RAW DATA Block Start
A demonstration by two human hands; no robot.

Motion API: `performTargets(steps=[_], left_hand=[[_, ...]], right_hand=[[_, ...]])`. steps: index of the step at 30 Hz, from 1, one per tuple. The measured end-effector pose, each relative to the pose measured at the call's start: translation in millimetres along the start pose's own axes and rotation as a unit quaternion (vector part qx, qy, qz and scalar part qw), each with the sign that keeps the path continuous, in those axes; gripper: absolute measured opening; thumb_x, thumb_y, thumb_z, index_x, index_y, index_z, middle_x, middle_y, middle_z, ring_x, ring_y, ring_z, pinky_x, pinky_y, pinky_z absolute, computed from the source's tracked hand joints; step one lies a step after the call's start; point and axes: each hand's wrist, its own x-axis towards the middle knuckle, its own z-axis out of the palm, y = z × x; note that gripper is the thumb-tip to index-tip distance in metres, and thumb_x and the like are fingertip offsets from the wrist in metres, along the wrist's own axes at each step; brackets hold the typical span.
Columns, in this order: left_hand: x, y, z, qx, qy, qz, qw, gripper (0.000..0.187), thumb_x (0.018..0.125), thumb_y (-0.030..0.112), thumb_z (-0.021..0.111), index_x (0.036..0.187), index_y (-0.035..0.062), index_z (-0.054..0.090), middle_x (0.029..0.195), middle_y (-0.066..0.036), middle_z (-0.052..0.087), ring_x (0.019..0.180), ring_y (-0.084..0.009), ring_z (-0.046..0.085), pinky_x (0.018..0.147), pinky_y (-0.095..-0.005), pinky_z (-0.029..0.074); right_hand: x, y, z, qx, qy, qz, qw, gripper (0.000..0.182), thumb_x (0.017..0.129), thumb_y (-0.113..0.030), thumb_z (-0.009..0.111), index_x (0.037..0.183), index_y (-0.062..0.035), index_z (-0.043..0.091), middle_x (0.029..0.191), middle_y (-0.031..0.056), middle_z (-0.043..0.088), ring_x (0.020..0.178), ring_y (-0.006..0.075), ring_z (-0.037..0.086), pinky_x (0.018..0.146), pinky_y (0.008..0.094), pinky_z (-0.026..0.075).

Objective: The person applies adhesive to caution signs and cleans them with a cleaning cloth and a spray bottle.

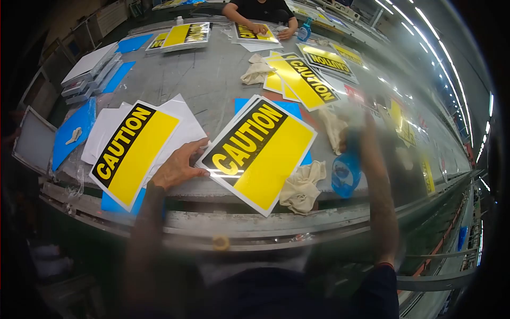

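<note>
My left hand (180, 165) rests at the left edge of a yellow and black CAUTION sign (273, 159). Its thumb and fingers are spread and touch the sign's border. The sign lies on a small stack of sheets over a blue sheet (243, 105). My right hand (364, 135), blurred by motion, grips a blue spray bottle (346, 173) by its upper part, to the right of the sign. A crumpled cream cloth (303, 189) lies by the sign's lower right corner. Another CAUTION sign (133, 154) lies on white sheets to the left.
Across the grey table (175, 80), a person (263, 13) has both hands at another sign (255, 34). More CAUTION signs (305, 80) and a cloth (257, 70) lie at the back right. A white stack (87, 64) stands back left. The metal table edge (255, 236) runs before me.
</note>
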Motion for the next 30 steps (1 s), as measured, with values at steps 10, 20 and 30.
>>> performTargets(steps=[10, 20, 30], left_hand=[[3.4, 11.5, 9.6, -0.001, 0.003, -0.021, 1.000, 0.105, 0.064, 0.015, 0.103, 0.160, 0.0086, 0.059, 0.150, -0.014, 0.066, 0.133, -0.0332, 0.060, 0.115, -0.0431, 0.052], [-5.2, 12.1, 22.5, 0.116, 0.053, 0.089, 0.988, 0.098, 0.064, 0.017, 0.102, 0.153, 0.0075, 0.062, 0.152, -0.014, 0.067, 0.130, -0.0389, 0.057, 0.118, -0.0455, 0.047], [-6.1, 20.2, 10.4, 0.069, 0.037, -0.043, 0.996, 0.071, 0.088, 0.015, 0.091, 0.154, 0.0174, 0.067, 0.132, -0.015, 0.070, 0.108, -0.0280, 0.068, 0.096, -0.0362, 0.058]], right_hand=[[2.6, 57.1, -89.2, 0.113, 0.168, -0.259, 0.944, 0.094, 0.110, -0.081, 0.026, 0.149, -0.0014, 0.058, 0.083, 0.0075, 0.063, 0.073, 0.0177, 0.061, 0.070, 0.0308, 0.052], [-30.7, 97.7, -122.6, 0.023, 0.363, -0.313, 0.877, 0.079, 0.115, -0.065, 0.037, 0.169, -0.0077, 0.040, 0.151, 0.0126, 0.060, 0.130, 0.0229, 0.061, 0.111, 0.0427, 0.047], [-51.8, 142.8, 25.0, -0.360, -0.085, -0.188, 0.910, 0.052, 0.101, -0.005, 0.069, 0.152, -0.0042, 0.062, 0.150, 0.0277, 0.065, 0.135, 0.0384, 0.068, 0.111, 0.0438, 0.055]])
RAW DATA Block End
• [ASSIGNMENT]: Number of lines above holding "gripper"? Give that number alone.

• [TASK OUTPUT]: 2